### Directions for this task
Look through the records below for the word "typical". Report how many lines have it, and only that number.

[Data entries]
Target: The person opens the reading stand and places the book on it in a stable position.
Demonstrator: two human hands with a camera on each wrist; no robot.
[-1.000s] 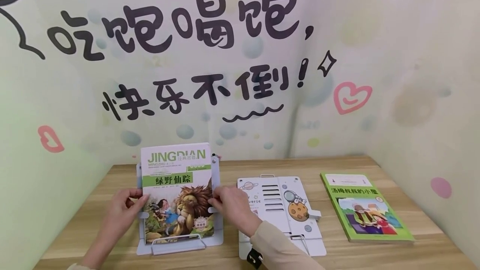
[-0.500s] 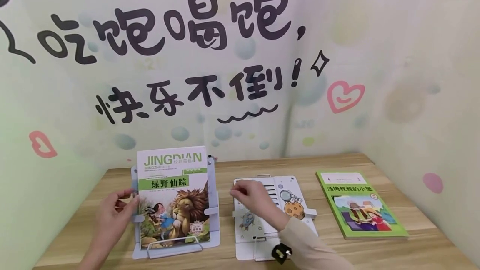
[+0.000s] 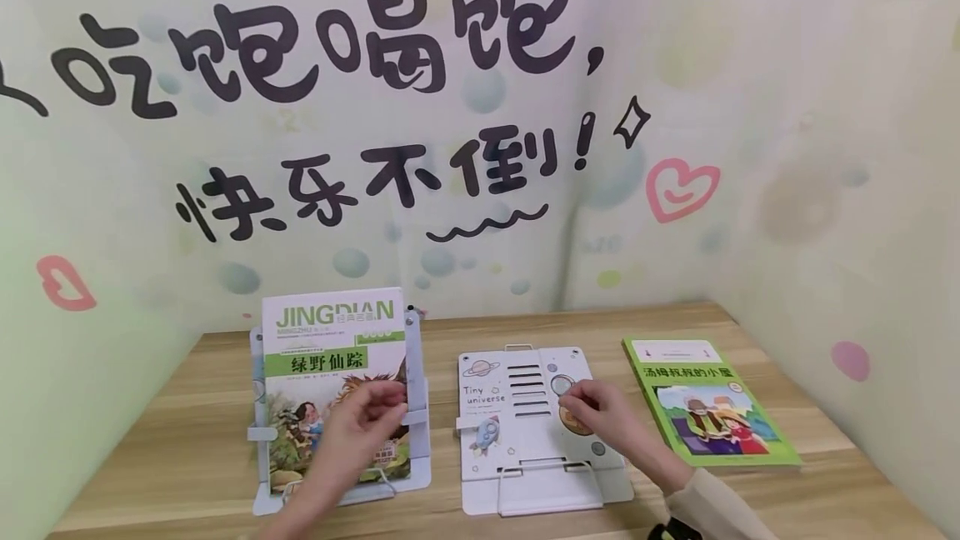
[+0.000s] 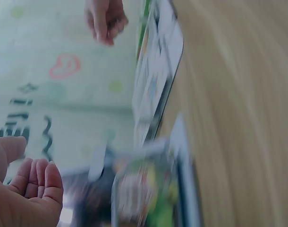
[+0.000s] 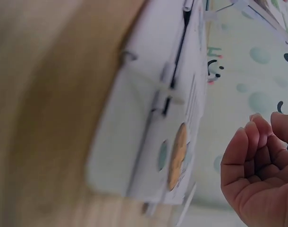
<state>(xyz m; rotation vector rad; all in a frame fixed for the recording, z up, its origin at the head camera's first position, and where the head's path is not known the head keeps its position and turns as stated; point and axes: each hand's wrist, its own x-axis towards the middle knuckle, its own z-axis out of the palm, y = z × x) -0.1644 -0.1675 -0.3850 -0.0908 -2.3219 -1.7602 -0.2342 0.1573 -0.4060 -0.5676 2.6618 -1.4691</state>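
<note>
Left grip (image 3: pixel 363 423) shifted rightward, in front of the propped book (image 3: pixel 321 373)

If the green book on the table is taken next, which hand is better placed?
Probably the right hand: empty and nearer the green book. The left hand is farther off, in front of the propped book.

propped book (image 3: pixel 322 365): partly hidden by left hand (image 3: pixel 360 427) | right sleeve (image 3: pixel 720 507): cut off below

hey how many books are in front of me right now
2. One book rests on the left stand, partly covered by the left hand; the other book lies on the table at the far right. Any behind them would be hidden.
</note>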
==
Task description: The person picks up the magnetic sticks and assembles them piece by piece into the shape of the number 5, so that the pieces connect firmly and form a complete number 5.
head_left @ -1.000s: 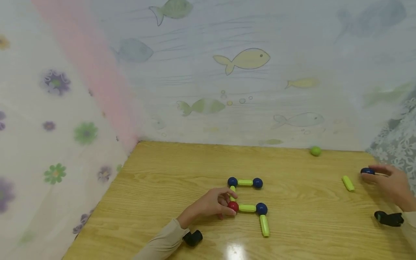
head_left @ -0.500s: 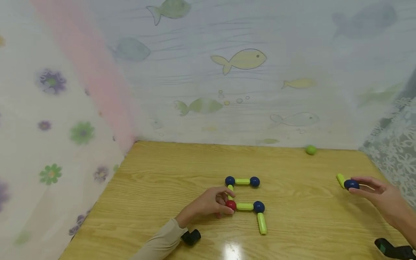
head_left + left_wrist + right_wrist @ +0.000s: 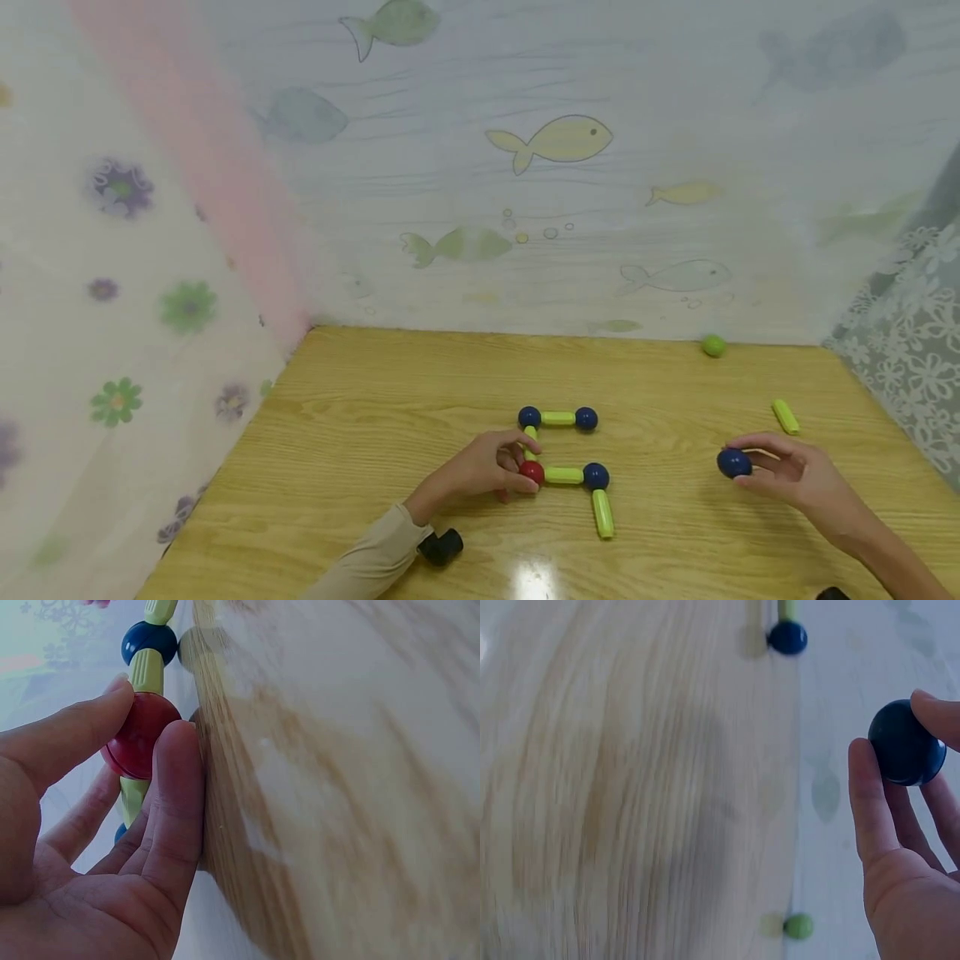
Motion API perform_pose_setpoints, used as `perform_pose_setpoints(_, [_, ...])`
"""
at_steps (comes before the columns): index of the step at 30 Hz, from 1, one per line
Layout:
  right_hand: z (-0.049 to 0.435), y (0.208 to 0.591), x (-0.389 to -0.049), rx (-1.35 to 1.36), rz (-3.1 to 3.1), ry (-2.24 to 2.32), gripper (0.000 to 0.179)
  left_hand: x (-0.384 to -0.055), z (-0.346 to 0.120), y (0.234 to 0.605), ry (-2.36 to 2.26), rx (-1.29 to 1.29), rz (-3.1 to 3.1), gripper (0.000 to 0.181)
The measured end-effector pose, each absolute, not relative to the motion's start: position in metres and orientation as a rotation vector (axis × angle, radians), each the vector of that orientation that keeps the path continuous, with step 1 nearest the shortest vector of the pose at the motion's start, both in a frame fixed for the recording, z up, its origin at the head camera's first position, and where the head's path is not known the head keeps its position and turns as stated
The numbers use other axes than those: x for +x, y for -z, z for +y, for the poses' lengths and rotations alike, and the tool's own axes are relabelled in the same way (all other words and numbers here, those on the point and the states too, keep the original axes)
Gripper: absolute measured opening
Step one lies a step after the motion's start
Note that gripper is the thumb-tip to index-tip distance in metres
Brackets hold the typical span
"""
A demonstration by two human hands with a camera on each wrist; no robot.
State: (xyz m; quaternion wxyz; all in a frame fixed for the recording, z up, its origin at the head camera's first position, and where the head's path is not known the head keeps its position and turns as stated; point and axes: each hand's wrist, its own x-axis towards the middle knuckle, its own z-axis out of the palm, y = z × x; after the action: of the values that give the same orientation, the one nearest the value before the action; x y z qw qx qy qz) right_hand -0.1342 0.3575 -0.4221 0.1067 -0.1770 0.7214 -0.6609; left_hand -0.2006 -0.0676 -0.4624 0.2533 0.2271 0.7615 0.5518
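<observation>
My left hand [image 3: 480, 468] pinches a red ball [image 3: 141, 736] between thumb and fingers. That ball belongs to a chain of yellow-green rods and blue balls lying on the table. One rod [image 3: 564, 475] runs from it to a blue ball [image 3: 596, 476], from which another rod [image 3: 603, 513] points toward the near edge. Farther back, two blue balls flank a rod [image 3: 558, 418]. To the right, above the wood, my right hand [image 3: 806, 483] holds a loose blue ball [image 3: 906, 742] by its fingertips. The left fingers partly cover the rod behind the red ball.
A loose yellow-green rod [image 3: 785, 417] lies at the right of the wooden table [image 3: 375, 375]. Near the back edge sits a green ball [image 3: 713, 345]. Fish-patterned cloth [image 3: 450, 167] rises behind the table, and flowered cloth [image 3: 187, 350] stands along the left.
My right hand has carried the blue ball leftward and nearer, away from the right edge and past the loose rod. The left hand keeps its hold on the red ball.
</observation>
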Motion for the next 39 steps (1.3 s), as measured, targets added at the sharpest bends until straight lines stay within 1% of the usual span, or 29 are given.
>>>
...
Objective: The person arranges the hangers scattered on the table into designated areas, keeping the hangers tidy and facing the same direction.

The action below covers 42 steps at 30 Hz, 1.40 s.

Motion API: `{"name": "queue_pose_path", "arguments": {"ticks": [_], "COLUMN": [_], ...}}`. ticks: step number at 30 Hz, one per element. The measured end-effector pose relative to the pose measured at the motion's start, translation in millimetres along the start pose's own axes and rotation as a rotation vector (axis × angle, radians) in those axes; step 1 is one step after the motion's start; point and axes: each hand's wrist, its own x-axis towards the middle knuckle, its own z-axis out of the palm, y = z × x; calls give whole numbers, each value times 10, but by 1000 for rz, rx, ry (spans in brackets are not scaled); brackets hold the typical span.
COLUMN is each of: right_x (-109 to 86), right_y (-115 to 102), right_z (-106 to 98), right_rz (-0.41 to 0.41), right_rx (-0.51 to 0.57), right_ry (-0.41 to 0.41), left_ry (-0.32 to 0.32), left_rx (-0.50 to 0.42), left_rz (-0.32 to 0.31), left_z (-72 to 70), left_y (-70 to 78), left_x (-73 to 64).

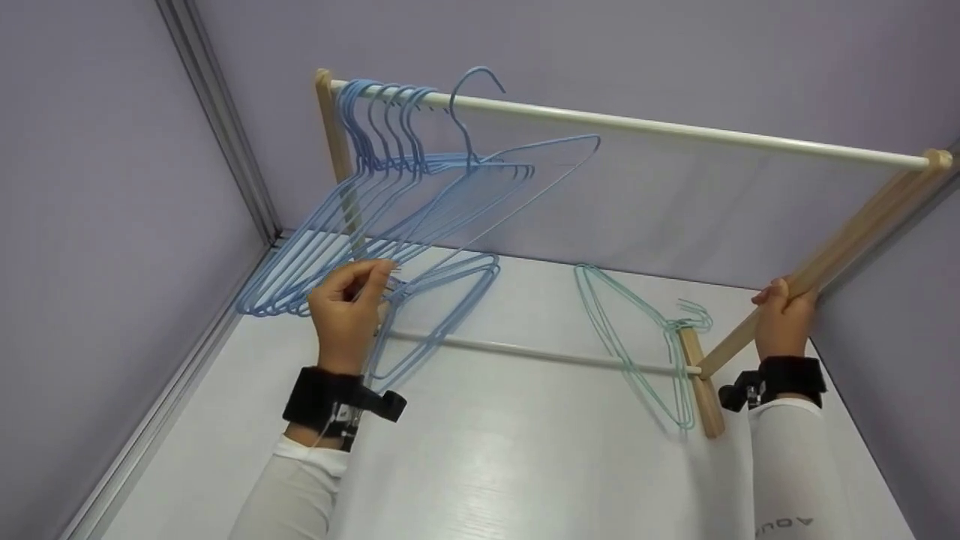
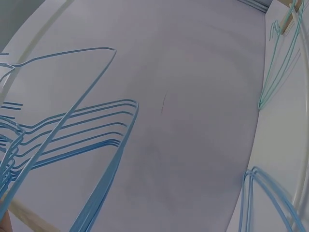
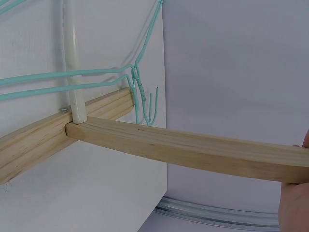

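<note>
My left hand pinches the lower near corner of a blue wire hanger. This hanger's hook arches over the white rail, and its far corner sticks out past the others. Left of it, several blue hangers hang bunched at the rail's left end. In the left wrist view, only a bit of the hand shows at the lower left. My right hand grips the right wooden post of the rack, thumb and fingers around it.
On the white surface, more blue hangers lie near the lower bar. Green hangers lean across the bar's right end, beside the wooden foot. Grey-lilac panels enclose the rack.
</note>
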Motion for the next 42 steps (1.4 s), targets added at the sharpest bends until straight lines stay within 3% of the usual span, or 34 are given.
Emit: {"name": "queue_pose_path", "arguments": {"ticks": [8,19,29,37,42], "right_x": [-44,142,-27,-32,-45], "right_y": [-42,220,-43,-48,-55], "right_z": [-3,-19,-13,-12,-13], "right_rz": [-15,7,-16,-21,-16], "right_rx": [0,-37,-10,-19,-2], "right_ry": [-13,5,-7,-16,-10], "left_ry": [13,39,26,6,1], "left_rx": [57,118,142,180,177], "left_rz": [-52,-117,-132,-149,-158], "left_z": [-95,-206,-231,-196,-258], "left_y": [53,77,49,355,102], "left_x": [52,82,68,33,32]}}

### Response area
2